> [To do]
Sift the material for lines containing "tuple", and return them.

> [Given information]

-.-.-

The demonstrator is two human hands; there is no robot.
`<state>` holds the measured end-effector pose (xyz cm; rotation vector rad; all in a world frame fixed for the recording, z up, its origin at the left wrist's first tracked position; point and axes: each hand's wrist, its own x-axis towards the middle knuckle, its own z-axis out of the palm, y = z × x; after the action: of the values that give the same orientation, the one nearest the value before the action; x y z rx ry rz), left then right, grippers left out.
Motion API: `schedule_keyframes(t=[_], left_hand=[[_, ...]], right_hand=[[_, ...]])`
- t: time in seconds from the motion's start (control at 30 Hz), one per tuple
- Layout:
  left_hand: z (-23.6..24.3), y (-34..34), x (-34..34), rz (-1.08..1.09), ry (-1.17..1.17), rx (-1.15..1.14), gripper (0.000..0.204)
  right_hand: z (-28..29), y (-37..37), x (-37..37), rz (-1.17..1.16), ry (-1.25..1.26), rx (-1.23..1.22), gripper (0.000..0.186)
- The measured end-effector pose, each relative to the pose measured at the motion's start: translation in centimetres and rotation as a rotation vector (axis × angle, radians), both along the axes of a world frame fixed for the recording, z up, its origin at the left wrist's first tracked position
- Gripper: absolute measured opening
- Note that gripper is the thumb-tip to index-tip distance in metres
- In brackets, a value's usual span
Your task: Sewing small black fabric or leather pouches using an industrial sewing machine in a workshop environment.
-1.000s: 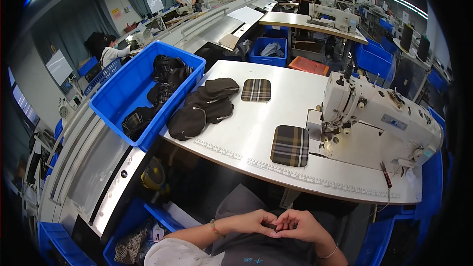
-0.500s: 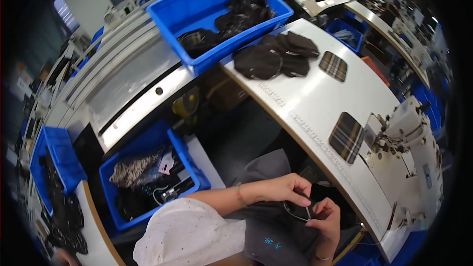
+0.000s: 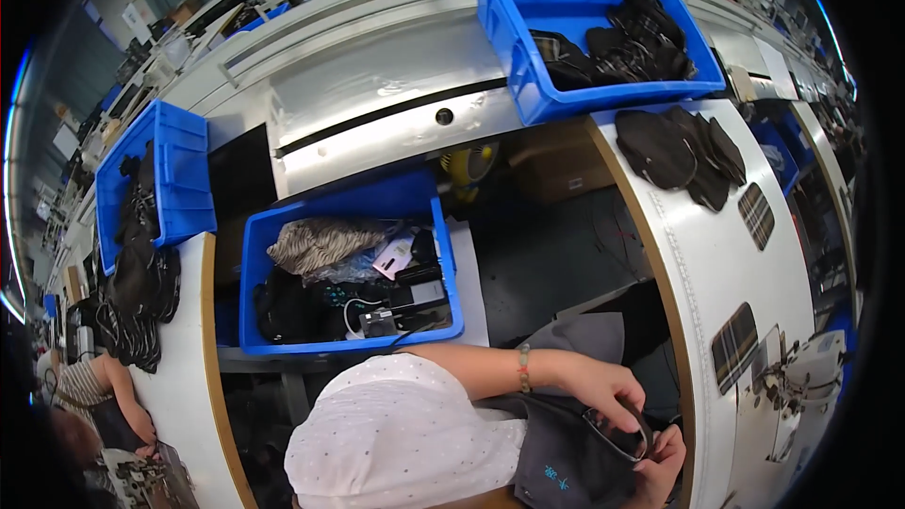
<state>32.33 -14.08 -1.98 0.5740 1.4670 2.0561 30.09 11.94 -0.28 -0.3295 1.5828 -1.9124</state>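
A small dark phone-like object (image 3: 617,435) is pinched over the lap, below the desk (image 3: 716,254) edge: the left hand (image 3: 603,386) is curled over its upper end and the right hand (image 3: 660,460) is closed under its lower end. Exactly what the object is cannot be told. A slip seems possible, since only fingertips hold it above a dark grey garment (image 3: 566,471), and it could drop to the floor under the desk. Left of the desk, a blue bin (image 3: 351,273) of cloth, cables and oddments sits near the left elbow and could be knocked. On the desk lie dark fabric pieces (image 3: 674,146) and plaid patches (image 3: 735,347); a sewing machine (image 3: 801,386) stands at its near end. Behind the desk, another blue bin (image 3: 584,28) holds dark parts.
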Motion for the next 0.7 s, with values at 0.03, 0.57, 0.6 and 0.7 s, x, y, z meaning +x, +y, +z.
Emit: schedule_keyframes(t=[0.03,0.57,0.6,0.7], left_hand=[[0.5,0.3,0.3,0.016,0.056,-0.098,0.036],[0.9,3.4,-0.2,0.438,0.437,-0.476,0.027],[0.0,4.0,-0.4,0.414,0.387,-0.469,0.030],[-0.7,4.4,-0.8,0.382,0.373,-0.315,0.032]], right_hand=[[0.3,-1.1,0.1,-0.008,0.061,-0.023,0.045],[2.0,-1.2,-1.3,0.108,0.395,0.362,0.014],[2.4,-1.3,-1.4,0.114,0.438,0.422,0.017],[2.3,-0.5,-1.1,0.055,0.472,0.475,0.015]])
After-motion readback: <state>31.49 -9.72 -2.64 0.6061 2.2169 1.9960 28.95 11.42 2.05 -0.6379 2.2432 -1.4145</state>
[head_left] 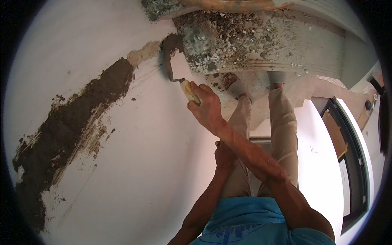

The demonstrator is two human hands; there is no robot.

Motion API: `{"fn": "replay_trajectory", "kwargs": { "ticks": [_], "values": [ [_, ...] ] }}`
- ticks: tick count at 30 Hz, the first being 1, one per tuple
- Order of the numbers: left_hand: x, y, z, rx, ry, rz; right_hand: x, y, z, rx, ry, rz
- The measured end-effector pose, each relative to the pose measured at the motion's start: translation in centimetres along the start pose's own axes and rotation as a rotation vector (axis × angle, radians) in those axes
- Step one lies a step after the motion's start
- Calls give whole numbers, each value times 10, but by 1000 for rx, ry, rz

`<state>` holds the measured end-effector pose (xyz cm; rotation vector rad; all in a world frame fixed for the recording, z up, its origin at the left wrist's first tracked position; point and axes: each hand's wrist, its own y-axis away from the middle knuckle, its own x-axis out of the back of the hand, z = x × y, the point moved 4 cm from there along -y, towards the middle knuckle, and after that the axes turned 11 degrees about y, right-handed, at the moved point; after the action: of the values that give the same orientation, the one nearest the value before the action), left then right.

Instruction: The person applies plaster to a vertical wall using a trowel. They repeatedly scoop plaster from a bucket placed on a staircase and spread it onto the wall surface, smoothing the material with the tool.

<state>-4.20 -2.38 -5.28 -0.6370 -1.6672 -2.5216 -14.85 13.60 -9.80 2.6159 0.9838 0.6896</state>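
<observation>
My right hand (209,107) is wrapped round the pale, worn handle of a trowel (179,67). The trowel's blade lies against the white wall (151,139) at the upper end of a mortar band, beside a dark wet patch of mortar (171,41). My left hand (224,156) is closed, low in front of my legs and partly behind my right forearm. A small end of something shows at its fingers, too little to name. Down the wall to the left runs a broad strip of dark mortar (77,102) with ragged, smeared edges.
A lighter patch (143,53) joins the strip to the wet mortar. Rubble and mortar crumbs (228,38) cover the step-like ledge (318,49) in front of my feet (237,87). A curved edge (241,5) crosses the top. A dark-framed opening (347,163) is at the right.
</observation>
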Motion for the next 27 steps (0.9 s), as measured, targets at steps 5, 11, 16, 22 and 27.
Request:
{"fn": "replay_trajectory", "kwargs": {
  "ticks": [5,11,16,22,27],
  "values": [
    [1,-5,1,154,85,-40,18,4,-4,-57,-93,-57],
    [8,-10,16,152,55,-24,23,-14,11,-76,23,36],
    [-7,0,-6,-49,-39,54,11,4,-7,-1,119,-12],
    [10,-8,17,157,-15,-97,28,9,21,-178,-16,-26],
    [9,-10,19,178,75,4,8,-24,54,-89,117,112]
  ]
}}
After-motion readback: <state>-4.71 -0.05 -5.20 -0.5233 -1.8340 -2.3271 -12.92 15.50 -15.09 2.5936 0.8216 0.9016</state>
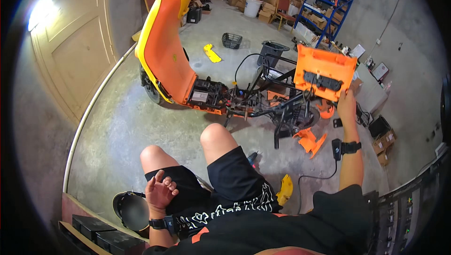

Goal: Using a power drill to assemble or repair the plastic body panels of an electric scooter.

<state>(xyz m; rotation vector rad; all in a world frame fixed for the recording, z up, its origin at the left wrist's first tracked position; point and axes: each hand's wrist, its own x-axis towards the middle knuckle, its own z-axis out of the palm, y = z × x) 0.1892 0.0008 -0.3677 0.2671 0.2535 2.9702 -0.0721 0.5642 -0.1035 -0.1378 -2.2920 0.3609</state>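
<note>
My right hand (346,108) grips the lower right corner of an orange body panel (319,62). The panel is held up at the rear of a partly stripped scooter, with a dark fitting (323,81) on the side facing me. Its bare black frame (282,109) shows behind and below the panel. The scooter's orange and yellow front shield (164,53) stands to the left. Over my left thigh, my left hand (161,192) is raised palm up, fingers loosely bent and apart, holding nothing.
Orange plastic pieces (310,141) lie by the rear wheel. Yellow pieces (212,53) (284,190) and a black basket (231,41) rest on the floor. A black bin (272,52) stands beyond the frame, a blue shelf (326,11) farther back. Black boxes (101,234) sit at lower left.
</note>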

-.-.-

> [Problem solution]
- t: time in seconds from the motion's start (control at 30 Hz), one per tuple
- ticks: tick count at 30 Hz, the first being 1, one per tuple

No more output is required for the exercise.